I posted this as people seemed to intimate that this information was required to discuss the qualifications of the advisor. I wasn’t looking for guidance on the advice given to Dad. Just wanted to understand what the jargon in the qualifications meant. That being said, as always this forum is kindly going above and beyond. Which is appreciated.
 
Thank you.
 
I am not a financial advisor but property funds are liable to suspensions so, if you get locked in you are waiting to get your funds back until the fund becomes liquid again. That can take years in some cases.
 
I am not a financial advisor but property funds are liable to suspensions so, if you get locked in you are waiting to get your funds back until the fund becomes liquid again.
Thanks Sarah. Not sure if this is relevant to him. I will mention it. I had this experience myself when I tried to move money a few years ago. It struck me as an unfair rule, and I feel it should be mentioned to people allocating pension funds to property in bright lights!
 

@ligon

When threads go off topic, we generally edit them to focus on the question asked.

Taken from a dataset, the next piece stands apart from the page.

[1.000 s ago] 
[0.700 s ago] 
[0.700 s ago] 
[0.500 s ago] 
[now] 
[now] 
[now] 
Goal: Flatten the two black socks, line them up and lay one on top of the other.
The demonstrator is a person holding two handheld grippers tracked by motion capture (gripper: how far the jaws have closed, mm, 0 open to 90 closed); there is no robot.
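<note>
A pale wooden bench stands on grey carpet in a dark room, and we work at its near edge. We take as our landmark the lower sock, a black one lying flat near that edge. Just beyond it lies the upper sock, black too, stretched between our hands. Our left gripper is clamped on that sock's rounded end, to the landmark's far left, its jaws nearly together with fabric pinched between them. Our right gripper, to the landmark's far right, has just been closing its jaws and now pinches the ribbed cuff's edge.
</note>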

However, in many cases, and this is a prime example, the question asked triggers a much bigger and more important question which the OP did not ask but which he should have.

The key issue in this thread is whether the new guy is trying to exploit the OP's father. There are many dishonest, well qualified advisors.

ClubMan and others are right in trying to establish what the advice given was.

Brendan
 
Thanks Brendan and everyone. All the responses have been brilliant and helpful.